Separation and independence

Once children become toddlers, they grow in independence as they start to understand they are their own person, separate to you.  That doesn’t mean that they’ll automatically find it easy being left with others, or be able to settle happily when you’re not there. New routines and new environments can make children more anxious and clingy. These tips will help you and your child cope more easily with being apart.

  • From when your child is very young, it’s a good idea to go to ‘stay and play’ groups to give them a chance to develop social skills in a reassuring environment. Your Health Visitor can point you in the direction of groups at your nearest Children’s Centre. Similarly, activities like going to the park or to soft play centres, to parties and other social events will help your child learn about turn taking, problem solving and help them feel confident playing with other children.
  • Where possible, practice short periods of separation by arranging to leave your child with other family members or friends. This will make it easier when they start at pre-school (all 3 to 4 year olds can get free early education or childcare hours, and some 2 year olds are also eligible – find out more).
  • Little children haven’t yet developed a good sense of time, so it feels the same to them whether you’re leaving for a couple of minutes or a couple of hours. For that reason, never sneak away when they’re not looking as they’ll think they’ve been abandoned for ever.

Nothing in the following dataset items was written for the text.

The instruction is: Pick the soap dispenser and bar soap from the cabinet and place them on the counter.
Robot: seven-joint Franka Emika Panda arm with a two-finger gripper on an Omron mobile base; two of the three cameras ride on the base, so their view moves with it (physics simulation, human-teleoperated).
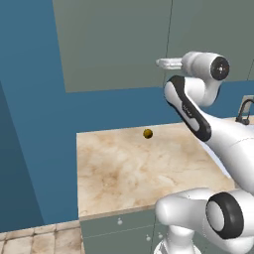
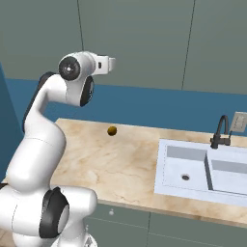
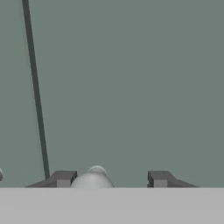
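Your gripper (image 3: pixel 111 179) is pressed right up against the closed cabinet (image 3: pixel 131 87) door, jaws partly open with the pale round knob (image 3: pixel 92 178) sitting between them, nearer the left fingertip. Can't tell if they're actually touching it yet. Makes sense: the soap dispenser and bar soap would be behind those doors, so the door has to open first. Only a small dark-yellow ball (image 1: pixel 148 133) sits near the desk's (image 1: pixel 124 173) back edge.
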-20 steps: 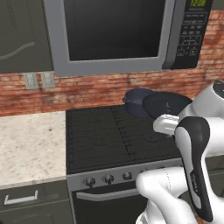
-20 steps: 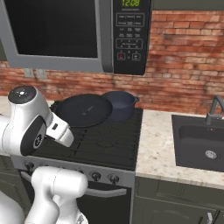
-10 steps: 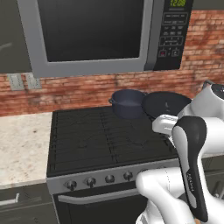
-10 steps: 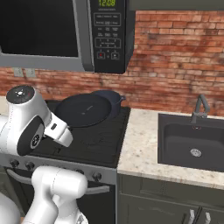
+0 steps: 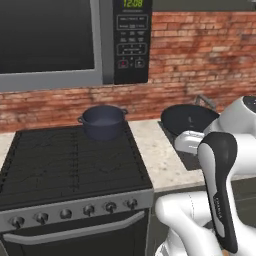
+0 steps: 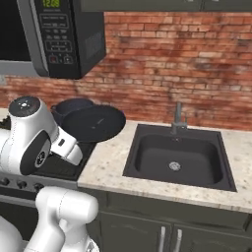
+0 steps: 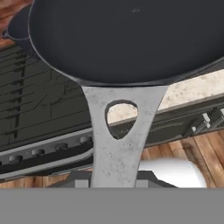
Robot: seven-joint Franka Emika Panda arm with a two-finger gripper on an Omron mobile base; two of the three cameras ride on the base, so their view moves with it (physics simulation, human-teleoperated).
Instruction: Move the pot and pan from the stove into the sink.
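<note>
Dark pan [image 7: 131, 39], speckled grey handle; blue-grey pot [image 5: 103, 121].

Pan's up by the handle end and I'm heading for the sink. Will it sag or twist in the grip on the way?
The pan looks rigid, so sagging seems unlikely. Held by its flat handle with the wide dish far out from the gripper, it is probably front-heavy and may tilt. The smooth handle could twist if swung fast toward the sink.

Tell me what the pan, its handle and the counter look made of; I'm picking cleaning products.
The pan: a dark, matte metal, possibly cast iron or non-stick coated; it shows no shine. Its handle: bare brushed grey metal, mottled and scuffed, with a teardrop hanging hole. The counter: beige speckled stone, perhaps granite, judging by its fine flecks. All rendered, so only a guess.
</note>
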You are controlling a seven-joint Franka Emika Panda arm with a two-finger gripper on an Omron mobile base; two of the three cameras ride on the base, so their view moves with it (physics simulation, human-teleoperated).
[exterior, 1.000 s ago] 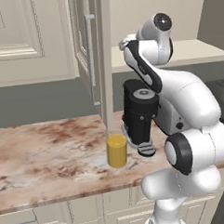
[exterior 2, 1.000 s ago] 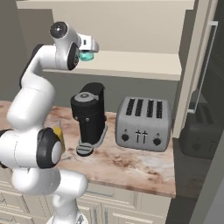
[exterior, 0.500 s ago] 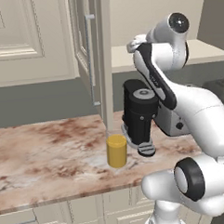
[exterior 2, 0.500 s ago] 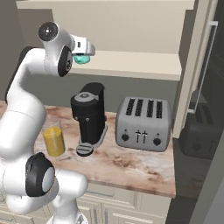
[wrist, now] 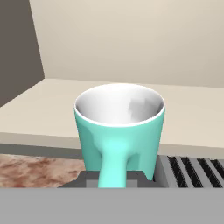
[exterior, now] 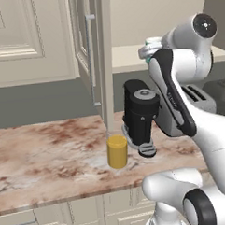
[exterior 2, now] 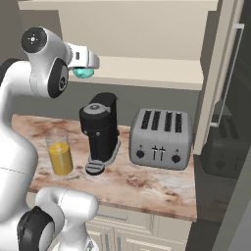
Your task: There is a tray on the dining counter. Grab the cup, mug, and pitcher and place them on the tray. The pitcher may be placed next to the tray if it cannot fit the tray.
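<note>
One mug (wrist: 119,131) sits in the gripper (wrist: 114,177), teal outside and white inside, upright, with its handle turned toward the hand and the narrow jaws pinched on that handle. From the right side the gripper (exterior 2: 82,66) hangs high in the air in front of an open cream shelf (exterior 2: 147,71), and the teal of the mug (exterior 2: 81,73) peeks out just beneath the white hand. From the left side the mug (exterior: 150,47) is mostly hidden behind the arm, a sliver of it showing level with the shelf (exterior: 130,57).

Below the hand stands a black coffee machine (exterior 2: 100,130) on the marbled desk (exterior 2: 147,186), well apart from the raised mug. Just beside the machine, on the side away from the toaster, stands the glass pitcher (exterior 2: 60,152), upright and holding orange-yellow liquid; from the left side the pitcher (exterior: 117,150) stands near the front foot of the coffee machine (exterior: 140,115) on the desk (exterior: 46,160). On the machine's other side rests a silver four-slot toaster (exterior 2: 161,138); its slots show in the hand view at lower right, past the mug. A cabinet door with a long bar handle (exterior: 90,59) stands open beside the shelf.
</note>
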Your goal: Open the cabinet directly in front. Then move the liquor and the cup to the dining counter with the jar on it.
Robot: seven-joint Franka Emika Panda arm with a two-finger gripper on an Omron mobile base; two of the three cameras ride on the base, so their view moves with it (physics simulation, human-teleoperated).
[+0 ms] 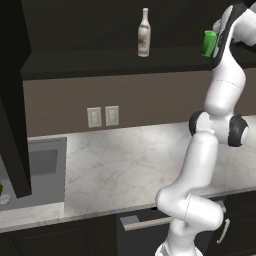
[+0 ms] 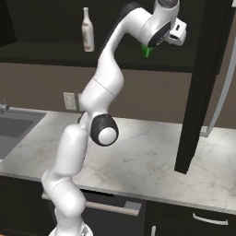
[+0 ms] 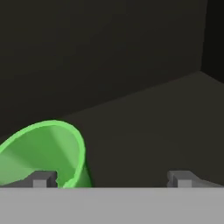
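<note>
I can't read the bottle point(image 1: 144, 33) label. My claw point(image 3: 111, 178) is wide, holding nothing, near the green cup point(image 3: 46, 154) on the dark cabinet shelf point(image 3: 153, 131).

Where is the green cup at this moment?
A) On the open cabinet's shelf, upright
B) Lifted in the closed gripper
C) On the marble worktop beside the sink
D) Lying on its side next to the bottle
A: the cup stands upright on the cabinet shelf, with the open gripper not yet around it.
</note>
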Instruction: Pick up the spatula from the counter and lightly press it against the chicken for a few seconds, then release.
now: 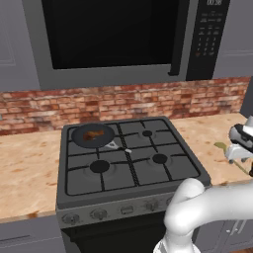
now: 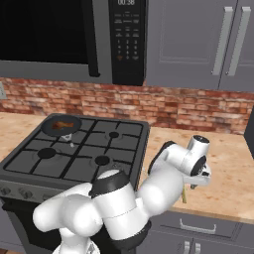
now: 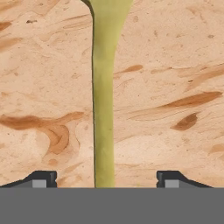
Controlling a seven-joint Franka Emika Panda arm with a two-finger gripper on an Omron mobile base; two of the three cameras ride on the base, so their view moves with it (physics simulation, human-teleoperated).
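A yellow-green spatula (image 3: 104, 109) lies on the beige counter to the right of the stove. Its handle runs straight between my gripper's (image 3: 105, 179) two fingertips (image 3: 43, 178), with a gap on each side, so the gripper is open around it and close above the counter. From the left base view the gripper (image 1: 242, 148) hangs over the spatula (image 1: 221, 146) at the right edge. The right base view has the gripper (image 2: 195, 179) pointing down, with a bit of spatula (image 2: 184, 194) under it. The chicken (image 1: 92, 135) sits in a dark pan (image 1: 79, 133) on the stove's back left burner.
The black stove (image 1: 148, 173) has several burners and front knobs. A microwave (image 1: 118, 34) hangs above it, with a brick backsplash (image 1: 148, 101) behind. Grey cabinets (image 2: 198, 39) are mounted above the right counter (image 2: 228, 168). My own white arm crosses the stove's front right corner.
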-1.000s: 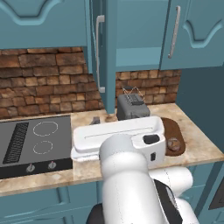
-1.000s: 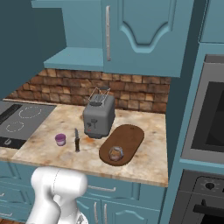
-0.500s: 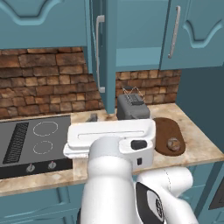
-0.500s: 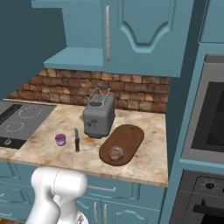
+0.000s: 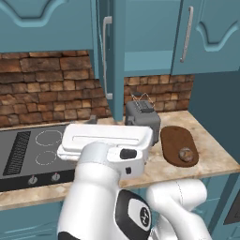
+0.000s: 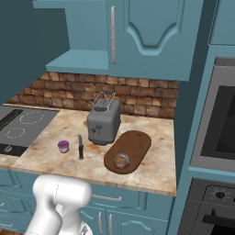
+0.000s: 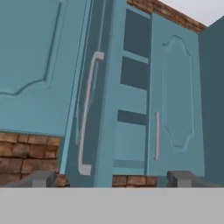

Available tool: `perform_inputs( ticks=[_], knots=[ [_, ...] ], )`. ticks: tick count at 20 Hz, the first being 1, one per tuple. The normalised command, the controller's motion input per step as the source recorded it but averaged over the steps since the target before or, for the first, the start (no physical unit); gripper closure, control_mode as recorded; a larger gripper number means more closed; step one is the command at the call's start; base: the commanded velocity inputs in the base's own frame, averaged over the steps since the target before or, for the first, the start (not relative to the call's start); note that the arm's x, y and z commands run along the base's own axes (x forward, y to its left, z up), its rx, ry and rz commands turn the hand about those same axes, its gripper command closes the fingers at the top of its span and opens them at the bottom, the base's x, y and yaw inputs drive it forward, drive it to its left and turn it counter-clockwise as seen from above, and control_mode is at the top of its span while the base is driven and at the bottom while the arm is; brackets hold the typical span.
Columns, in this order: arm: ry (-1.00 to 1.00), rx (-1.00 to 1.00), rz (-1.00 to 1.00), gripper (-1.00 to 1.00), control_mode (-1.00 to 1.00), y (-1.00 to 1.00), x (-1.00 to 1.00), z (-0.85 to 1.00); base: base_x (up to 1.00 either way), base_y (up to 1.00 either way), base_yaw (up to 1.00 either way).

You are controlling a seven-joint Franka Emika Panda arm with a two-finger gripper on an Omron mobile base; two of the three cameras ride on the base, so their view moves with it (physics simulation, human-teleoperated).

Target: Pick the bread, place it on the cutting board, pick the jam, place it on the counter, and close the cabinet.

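In the right base view the jam (image 6: pixel 63 146) stands on the surface (image 6: pixel 41 147) left of a small dark knife (image 6: pixel 81 147), with the black stovetop (image 6: pixel 18 128) further left; in the left base view the white arm (image 5: pixel 105 145) crosses in front of that stretch, so neither jar nor knife can be seen there. To the right of the knife sits the grey toaster (image 6: pixel 104 121), and right of it the cutting board (image 6: pixel 128 150) lies on the surface with the bread (image 6: pixel 121 161) resting on its near end; the left base view shows the same board (image 5: pixel 178 143) with the bun (image 5: pixel 185 153) toward its near right part. Above, the cabinet (image 5: pixel 112 70) has its left door swung out edge-on toward the camera, its silver handle (image 5: pixel 107 58) facing left, while the right door (image 5: pixel 206 33) is closed. The hand view looks up at that open door (image 7: pixel 94 100) from close by, and through the gap beside it shelves (image 7: pixel 131 117) appear with nothing visible on them. The tool (image 7: pixel 111 178) has its two tips wide apart, holding nothing.
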Motion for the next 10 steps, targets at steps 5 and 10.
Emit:
perform_inputs(
  ticks=[5, 10],
  knots=[
    [-0.05, 0.0, -0.09, -1.0, -1.0, 0.13, 0.26, 0.0, 0.0, 0.0, 0.0],
    [-0.04, 0.0, -0.09, -1.0, -1.0, 0.1, 0.26, 0.0, 0.0, 0.0, 0.0]
  ],
)
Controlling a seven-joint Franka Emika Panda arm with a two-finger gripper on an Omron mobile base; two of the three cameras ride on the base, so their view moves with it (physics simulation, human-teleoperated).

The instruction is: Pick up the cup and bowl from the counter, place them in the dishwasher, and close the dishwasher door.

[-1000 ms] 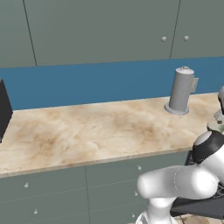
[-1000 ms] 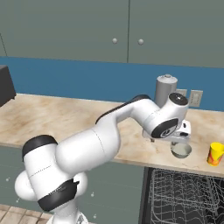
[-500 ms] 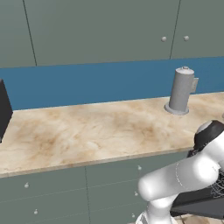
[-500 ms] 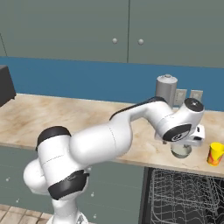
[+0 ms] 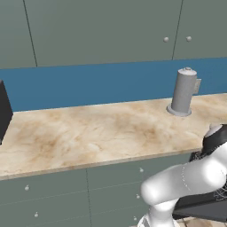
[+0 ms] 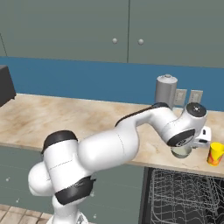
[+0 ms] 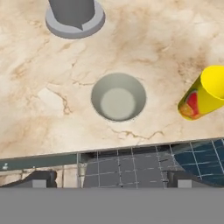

  • Develop a goodbye ritual with your child – this might be a special wave, or just a kiss and a hug. When you leave them, don’t make it a drawn out process. Just tell them that you’re leaving, reassure them that you will return, and then go. If someone else is picking them up instead of you, make sure they know that.
  • Smile, even if you want to cry! Children pick up on their parents’ anxiety and it can feed their own. Try to hold it together until after you’ve walked away.
  • Trust the staff at the nursery/preschool setting, or the childminder, to comfort and reassure your child. This will also encourage your child to interact with other adults and practice talking to them about their feelings.
  • Make sure you talk to the childcare provider about your child’s routines, likes and dislikes. Bringing in a special toy or comforter from home may make it easier for your child to settle.